* To do *
Only the lines with "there" in them need to be copied from the listing.

* Data below *
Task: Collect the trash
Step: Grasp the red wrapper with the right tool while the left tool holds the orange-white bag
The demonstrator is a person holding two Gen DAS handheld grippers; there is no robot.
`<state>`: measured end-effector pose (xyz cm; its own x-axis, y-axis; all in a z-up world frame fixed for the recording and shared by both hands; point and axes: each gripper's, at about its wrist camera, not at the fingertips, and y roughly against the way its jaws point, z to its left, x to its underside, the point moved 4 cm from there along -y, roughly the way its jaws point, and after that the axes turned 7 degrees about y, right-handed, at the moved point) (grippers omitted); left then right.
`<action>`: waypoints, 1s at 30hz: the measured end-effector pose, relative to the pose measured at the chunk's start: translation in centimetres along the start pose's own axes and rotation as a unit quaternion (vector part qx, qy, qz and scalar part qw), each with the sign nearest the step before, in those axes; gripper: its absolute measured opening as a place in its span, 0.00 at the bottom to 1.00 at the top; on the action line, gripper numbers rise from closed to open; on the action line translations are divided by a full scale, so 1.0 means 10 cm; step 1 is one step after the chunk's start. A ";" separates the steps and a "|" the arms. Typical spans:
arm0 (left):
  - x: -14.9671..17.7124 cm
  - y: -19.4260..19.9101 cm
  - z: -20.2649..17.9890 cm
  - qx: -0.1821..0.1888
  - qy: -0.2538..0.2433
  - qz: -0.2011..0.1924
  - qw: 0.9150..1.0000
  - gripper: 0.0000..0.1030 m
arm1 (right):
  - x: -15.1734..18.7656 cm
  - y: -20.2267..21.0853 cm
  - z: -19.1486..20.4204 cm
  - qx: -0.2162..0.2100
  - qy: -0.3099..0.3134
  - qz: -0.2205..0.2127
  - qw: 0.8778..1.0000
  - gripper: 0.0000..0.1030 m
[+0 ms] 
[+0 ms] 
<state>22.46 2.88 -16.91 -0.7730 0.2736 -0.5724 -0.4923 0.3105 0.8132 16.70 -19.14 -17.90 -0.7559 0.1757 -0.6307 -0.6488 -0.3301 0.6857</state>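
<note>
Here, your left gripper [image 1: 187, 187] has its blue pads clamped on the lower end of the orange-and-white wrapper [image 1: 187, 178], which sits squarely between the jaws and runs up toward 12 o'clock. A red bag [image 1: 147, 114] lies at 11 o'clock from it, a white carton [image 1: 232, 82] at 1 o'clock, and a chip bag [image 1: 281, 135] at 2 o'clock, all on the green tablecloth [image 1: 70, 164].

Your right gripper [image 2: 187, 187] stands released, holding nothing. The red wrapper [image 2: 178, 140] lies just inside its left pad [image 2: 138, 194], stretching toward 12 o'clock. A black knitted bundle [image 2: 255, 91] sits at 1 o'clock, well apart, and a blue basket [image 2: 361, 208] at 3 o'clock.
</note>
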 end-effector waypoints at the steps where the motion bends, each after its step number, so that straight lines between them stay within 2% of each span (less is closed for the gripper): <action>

* Result for this task *
The demonstrator is a person holding two Gen DAS handheld grippers; there is no robot.
`<state>`: measured end-effector pose (xyz cm; its own x-axis, y-axis; all in a z-up world frame fixed for the recording and shared by both hands; point and axes: each gripper's, at about its wrist camera, not at the fingertips, and y roughly against the way its jaws point, z to its left, x to its underside, the point moved 4 cm from there along -y, roughly the way its jaws point, and after that the axes turned 7 degrees about y, right-handed, at the moved point) (grippers omitted); left then right.

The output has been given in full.